What is expected.
Once you find the line containing "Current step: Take", please retype it and every line after it to the end of the entries, exactly and with nothing added.

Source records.

=-=-=

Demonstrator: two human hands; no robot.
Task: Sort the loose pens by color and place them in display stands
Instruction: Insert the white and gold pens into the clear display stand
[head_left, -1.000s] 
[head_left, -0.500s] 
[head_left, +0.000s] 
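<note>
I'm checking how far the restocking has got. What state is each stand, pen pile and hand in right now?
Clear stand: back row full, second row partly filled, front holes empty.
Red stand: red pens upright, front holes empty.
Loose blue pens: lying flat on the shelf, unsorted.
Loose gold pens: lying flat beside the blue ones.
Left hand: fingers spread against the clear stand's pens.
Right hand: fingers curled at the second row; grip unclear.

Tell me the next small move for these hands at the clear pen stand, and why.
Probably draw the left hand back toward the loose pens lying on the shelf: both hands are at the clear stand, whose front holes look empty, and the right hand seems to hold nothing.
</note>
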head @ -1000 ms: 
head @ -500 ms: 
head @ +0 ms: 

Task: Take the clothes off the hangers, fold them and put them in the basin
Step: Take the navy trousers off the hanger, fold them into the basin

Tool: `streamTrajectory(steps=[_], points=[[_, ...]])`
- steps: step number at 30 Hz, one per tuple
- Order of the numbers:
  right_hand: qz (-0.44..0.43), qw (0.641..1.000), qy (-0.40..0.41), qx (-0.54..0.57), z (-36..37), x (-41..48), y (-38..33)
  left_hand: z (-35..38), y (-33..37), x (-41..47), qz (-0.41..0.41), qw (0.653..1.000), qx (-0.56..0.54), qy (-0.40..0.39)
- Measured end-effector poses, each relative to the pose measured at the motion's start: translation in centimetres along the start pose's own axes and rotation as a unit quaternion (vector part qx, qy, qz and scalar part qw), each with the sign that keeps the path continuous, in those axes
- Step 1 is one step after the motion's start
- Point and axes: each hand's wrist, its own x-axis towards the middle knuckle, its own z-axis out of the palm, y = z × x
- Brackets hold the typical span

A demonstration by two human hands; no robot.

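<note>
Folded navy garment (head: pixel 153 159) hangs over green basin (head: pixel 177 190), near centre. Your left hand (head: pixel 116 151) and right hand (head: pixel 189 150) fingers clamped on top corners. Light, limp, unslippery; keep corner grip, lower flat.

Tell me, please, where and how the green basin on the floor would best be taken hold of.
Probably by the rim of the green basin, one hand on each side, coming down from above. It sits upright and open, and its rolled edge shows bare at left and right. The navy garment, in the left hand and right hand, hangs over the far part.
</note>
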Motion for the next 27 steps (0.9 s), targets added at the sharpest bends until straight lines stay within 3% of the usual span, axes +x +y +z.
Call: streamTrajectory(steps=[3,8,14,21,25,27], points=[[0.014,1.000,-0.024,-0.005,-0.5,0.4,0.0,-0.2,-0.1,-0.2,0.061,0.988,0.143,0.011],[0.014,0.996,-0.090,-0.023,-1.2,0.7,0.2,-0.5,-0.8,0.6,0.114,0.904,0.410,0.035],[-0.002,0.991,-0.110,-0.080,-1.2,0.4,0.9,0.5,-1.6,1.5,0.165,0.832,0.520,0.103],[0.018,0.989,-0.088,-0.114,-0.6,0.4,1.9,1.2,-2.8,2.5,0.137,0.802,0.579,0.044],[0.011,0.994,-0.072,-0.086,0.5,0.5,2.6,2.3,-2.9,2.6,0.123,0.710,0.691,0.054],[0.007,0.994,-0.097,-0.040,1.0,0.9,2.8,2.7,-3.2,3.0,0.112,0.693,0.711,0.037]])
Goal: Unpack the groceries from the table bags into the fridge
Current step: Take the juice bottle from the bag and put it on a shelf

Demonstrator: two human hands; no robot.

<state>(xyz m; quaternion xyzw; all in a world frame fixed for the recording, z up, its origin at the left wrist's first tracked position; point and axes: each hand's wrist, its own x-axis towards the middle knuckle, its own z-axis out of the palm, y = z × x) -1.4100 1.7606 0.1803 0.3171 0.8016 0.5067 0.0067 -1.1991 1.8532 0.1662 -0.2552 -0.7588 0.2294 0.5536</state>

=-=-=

Response to this exercise.
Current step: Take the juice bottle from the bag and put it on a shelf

Demonstrator: two human hands; no robot.

<state>(xyz m; quaternion xyzw; all in a world frame fixed for the recording, z up, its origin at the left wrist's first tracked position; point and axes: each hand's wrist, its own x-axis towards the middle knuckle, its own z-axis out of the palm, y = z × x) -1.4100 1.7606 0.1803 0.3171 0.8016 0.5067 0.0067 -1.1991 1.8532 0.1662 -0.2552 -0.7588 0.2294 0.5536</state>

No more output is required.